## [DATASET EXTRACT]
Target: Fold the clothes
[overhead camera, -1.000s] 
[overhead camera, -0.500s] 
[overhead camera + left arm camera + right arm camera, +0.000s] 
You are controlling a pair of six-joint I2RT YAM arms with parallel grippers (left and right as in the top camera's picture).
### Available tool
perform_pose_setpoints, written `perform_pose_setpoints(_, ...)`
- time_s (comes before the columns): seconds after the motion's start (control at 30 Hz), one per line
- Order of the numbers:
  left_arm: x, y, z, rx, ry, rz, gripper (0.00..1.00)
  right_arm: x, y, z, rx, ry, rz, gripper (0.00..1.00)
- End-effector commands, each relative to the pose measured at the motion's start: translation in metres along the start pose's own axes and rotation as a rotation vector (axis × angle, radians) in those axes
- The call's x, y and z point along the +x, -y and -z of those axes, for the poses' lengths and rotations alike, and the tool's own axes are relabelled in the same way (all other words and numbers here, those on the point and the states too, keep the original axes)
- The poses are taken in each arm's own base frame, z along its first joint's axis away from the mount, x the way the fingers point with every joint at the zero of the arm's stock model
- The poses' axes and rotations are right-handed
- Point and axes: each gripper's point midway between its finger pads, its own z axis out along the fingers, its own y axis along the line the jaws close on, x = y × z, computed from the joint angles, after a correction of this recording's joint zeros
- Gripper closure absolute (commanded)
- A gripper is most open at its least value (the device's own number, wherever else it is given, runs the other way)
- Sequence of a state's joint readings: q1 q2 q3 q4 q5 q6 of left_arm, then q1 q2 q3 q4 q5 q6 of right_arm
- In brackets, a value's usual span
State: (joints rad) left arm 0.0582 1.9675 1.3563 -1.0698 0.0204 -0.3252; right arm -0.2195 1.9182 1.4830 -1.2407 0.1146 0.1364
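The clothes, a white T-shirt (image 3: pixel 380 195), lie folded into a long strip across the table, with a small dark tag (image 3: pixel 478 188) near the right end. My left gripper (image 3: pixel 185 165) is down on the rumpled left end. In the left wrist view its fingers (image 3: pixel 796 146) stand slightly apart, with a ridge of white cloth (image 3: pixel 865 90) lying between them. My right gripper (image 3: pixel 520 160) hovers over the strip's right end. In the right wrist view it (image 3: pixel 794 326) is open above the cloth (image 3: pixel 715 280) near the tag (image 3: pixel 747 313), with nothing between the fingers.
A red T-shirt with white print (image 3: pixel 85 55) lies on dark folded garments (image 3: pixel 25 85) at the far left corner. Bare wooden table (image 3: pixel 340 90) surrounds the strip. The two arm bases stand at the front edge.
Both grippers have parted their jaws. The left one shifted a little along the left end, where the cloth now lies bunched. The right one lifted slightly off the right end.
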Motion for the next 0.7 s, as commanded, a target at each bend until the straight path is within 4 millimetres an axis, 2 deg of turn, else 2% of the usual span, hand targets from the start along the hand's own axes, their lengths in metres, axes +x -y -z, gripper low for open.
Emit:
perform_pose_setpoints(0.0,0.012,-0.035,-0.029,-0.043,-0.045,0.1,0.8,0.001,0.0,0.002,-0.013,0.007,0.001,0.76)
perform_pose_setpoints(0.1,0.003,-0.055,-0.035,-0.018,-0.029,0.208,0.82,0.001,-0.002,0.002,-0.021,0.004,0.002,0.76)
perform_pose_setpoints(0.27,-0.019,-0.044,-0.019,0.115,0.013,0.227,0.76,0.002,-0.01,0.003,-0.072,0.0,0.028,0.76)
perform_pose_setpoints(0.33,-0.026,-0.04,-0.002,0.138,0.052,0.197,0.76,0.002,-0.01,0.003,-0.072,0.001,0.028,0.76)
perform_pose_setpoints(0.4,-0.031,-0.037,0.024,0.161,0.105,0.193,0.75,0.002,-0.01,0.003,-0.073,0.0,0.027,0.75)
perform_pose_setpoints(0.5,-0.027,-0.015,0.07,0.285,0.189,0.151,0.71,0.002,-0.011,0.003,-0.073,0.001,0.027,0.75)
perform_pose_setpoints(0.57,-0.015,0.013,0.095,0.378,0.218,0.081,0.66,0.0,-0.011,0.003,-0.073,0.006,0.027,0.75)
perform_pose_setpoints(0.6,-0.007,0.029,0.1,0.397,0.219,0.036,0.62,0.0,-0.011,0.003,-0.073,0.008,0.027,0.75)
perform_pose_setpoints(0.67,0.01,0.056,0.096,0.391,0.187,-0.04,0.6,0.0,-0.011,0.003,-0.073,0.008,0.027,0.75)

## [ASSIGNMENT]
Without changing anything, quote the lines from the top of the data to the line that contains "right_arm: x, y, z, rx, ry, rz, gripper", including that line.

## [TASK SOLUTION]
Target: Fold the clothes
[overhead camera, -1.000s] 
[overhead camera, -0.500s] 
[overhead camera + left arm camera + right arm camera, +0.000s] 
You are controlling a pair of six-joint I2RT YAM arms with parallel grippers (left and right as in the top camera's picture).
### Available tool
perform_pose_setpoints, written `perform_pose_setpoints(_, ...)`
- time_s (comes before the columns): seconds after the motion's start (control at 30 Hz), one per line
- Order of the numbers:
  left_arm: x, y, z, rx, ry, rz, gripper (0.00..1.00)
  right_arm: x, y, z, rx, ry, rz, gripper (0.00..1.00)

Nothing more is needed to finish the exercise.